_Given information_
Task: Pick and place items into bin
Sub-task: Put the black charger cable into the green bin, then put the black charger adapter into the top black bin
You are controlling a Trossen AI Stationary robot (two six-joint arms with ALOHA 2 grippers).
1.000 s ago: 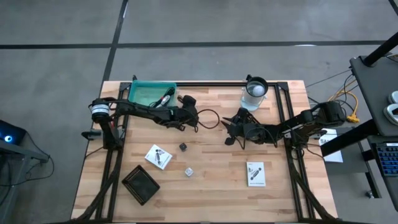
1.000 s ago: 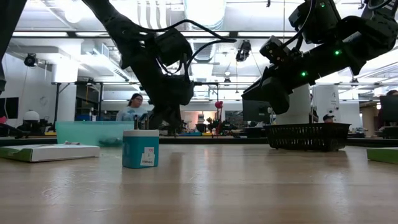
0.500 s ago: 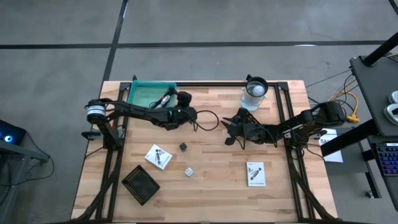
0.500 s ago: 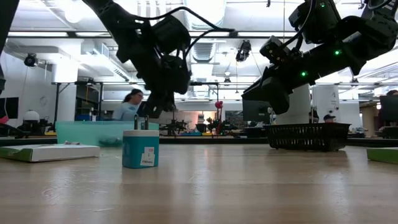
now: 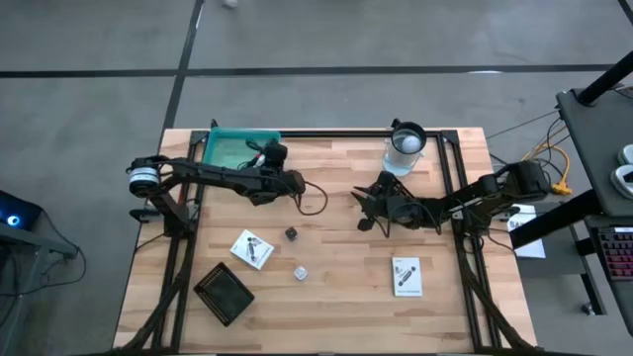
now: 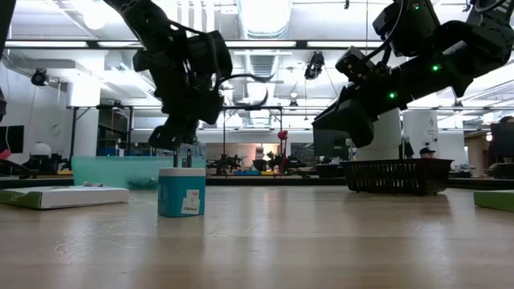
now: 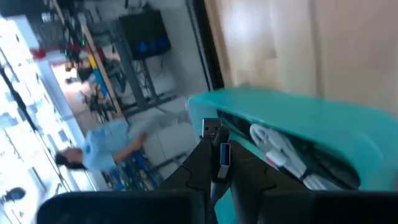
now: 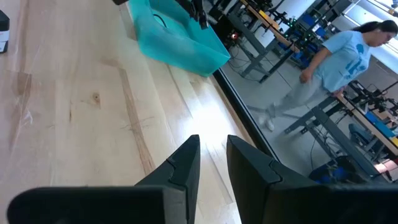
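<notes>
My left gripper [image 5: 276, 155] is at the right rim of the teal bin [image 5: 237, 148] and is shut on a thin black cable [image 5: 315, 201]. The cable's loop trails behind it toward the table's middle. The bin holds a white cable [image 7: 280, 146]. My right gripper [image 5: 368, 205] hovers open and empty right of the table's middle, near the clear cup with a white ball [image 5: 406, 141]. A white packet [image 5: 252, 249], a dark cube [image 5: 292, 233], a white cube [image 5: 299, 273] and a second packet [image 5: 406, 275] lie flat on the wood. My left gripper pinches the cable's plug end [image 7: 222, 155] between its two fingertips. The metal plug [image 7: 211, 129] sticks out past the fingertips toward the bin. The rest of the cable hangs slack behind the gripper in a loop [image 6: 250, 90], clear of the table in the low view.
A black mesh basket [image 5: 223, 294] stands at the near left corner. A black frame rail runs along the table's far edge behind the bin. A person [image 8: 323, 68] walks in the room beyond the table. A small teal-and-white box [image 6: 181, 191] shows close in the low view.
My left gripper has carried the cable toward the table's left, up to the teal bin's right rim, and has kept shut on it. The cable's loop has been drawn after it away from the table's middle.
</notes>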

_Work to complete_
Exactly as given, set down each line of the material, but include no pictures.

_Expected answer_
Task: Pick and place items into bin
Sub-task: Put the black charger cable into the green bin, then put the black charger adapter into the top black bin
You are controlling a Trossen AI Stationary robot (two six-joint arms with ALOHA 2 grippers).
1.000 s ago: 
1.000 s ago: 
0.500 s ago: 
0.500 s ago: 
now: 
now: 
now: 
now: 
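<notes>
My left gripper [image 5: 276, 155] is at the right rim of the teal bin [image 5: 237, 148] and is shut on a thin black cable [image 5: 315, 201]. The cable's loop trails behind it toward the table's middle. The bin holds a white cable [image 7: 280, 146]. My right gripper [image 5: 368, 205] hovers open and empty right of the table's middle, near the clear cup with a white ball [image 5: 406, 141]. A white packet [image 5: 252, 249], a dark cube [image 5: 292, 233], a white cube [image 5: 299, 273] and a second packet [image 5: 406, 275] lie flat on the wood. My left gripper pinches the cable's plug end [image 7: 222, 155] between its two fingertips. The metal plug [image 7: 211, 129] sticks out past the fingertips toward the bin. The rest of the cable hangs slack behind the gripper in a loop [image 6: 250, 90], clear of the table in the low view.
A black mesh basket [image 5: 223, 294] stands at the near left corner. A black frame rail runs along the table's far edge behind the bin. A person [image 8: 323, 68] walks in the room beyond the table. A small teal-and-white box [image 6: 181, 191] shows close in the low view.
My left gripper has carried the cable toward the table's left, up to the teal bin's right rim, and has kept shut on it. The cable's loop has been drawn after it away from the table's middle.
</notes>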

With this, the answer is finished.